- Problem statement -
Would you restate, exactly as they appear, the lines from the one containing "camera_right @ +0" through the end of the data below?

- Supplied information -
________________

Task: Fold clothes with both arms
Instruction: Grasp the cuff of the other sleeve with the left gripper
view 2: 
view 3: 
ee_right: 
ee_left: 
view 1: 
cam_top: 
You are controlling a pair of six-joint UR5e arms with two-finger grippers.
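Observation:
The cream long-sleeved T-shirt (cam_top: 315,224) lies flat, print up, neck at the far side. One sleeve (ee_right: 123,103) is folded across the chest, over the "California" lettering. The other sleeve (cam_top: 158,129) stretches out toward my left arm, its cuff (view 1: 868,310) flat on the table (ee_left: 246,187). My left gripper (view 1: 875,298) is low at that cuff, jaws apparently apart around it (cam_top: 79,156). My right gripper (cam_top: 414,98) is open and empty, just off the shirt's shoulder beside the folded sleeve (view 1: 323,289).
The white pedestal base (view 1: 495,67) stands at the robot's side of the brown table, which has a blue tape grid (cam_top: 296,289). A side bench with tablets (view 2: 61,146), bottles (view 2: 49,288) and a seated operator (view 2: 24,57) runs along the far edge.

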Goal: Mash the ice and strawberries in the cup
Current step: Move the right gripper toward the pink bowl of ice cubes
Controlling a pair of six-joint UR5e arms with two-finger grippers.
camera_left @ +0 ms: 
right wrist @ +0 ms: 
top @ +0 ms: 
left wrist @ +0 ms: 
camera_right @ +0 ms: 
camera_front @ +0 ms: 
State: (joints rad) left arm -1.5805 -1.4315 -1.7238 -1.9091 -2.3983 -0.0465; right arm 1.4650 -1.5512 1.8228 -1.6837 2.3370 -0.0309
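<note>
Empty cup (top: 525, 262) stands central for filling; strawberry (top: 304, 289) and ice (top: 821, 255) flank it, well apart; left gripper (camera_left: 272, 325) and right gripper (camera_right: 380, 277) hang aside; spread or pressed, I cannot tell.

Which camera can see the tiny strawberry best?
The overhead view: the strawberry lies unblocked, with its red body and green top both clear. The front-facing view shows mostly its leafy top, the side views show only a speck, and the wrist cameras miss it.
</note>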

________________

- Response to this exercise -
camera_right @ +0 ms: 
camera_front @ +0 ms: 
State: (joints rad) left arm -1.5805 -1.4315 -1.7238 -1.9091 -2.3983 -0.0465; right arm 1.4650 -1.5512 1.8228 -1.6837 2.3370 -0.0309
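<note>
Empty cup (top: 525, 262) stands central for filling; strawberry (top: 304, 289) and ice (top: 821, 255) flank it, well apart; left gripper (camera_left: 272, 325) and right gripper (camera_right: 380, 277) hang aside; spread or pressed, I cannot tell.

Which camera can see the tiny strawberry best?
The overhead view: the strawberry lies unblocked, with its red body and green top both clear. The front-facing view shows mostly its leafy top, the side views show only a speck, and the wrist cameras miss it.
</note>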

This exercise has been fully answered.